Work order: Please restate verbatim the lines that open the listing below, ending with the line in which "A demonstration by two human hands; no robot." occurs.

Raw data:
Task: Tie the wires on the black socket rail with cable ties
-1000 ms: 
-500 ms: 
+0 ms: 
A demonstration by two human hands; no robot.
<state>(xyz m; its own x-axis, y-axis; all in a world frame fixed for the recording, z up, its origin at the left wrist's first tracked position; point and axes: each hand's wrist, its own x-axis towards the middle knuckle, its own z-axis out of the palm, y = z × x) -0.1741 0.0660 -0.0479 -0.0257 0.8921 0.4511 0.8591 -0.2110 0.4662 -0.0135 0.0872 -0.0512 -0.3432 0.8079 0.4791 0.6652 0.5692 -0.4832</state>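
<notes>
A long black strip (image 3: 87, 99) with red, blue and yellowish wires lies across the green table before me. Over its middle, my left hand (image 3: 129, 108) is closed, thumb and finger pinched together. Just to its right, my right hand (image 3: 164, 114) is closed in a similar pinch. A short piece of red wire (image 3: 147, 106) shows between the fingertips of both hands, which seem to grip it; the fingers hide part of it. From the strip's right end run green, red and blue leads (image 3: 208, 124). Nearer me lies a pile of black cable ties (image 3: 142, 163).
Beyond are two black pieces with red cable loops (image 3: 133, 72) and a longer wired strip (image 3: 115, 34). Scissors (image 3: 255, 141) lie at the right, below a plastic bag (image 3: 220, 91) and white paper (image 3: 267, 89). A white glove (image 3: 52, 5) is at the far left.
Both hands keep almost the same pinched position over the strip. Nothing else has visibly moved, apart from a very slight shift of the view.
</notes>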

Result for this task:
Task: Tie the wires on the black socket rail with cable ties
-1000 ms: 
-500 ms: 
+0 ms: 
A demonstration by two human hands; no robot.

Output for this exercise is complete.